This summer I have done a lot of crochet at the Durham Bulls Athletic Park, and the projects I have worked on while enjoying the games will have the sound of the crack of a bat, that particular thud that a pitched ball makes when it hits the catcher’s mitt, and the memories of all the people I have met while plying my craft worked into then. The peace sign hexagon purse and the crochet soccer ball that inspired it will no doubt figure prominently into those memories.
Last night I worked my way through a game with not one, but two, rain delays working to finish the ten remaining short seams of the peace sign hexagon crochet purse:
While my beloved Bulls did not win, I did make progress on the purse.
But today, my state fair project, which is almost past the point of any part of it being portable, beckoned, so today when I was home I felt the need to spend time on it.

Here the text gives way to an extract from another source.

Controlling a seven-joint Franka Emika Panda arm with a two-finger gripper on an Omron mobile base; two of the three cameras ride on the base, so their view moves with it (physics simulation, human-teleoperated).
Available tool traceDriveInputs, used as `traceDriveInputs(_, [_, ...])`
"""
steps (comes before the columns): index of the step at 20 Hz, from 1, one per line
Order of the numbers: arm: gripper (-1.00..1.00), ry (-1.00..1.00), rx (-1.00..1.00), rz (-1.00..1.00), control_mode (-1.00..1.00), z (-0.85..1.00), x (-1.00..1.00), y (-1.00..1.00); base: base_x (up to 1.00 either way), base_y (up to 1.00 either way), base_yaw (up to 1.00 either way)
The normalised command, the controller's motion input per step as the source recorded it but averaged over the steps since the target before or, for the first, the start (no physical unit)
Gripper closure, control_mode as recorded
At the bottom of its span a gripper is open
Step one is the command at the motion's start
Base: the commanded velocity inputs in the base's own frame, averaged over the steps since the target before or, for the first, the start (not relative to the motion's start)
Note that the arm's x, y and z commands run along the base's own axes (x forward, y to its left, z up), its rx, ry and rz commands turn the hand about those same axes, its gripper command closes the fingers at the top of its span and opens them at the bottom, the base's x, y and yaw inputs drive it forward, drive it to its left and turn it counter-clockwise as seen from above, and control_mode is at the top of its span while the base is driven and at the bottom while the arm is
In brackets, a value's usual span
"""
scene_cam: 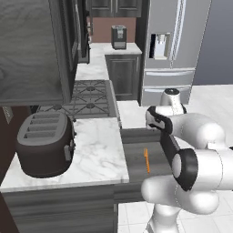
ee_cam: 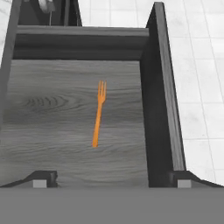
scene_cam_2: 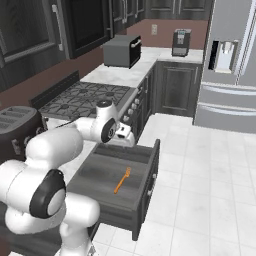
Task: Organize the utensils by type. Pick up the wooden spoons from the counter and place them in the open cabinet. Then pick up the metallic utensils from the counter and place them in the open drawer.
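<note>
Centre of the hand view: orange fork-shaped metallic utensil lying flat on the grey floor of the wide dark grey wood-grain open drawer, free of any grip. Fingers spread wide, holding nothing, poised above. Judged: drawer step half done. Next: lifting clear, seeking the silver-white piece on the white marble bench.

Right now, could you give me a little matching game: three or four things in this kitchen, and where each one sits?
Things:
1. fork
2. toaster
3. coffee maker
4. microwave

Places:
A. near counter, left of the drawer
B. back counter, beside the fridge
C. counter beyond the stove
D. in the open drawer

Pairs: 1-D, 2-A, 3-B, 4-C
</note>
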Motion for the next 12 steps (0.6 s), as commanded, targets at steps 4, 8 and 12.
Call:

Of particular concern to me is the suit pips that grace the corner squares.
My goal is to replicate as closely as I can the embroidery my grandmother worked on the table cloth that covered the card table where she and my grandfather would play pinochle, a game at which, if the news accounts are accurate, she excelled.
Using a very long bullion embroidery needle I ordered last year, I tried making a very long bullion stitch with two of four strands of of worsted weight Red Heart Super Saver.
To my delight, after a couple of tries, I had something that will work:
Having finally figured out the stitch I will use to rehab the suit pips of the four corners of my state fair project, if not the specific number of wraps that will be needed over what distance to accomplish that, I was ready to go back to my efforts at completing the purse.
With all of the seams joined and the ends woven in and trimmed:
Having finished sewing the double lining:
It was time to insert it into the bag which I did:
There are still a few more things I need to do before the crochet purse can be put into use, but I have no doubt that many interesting adventures await me.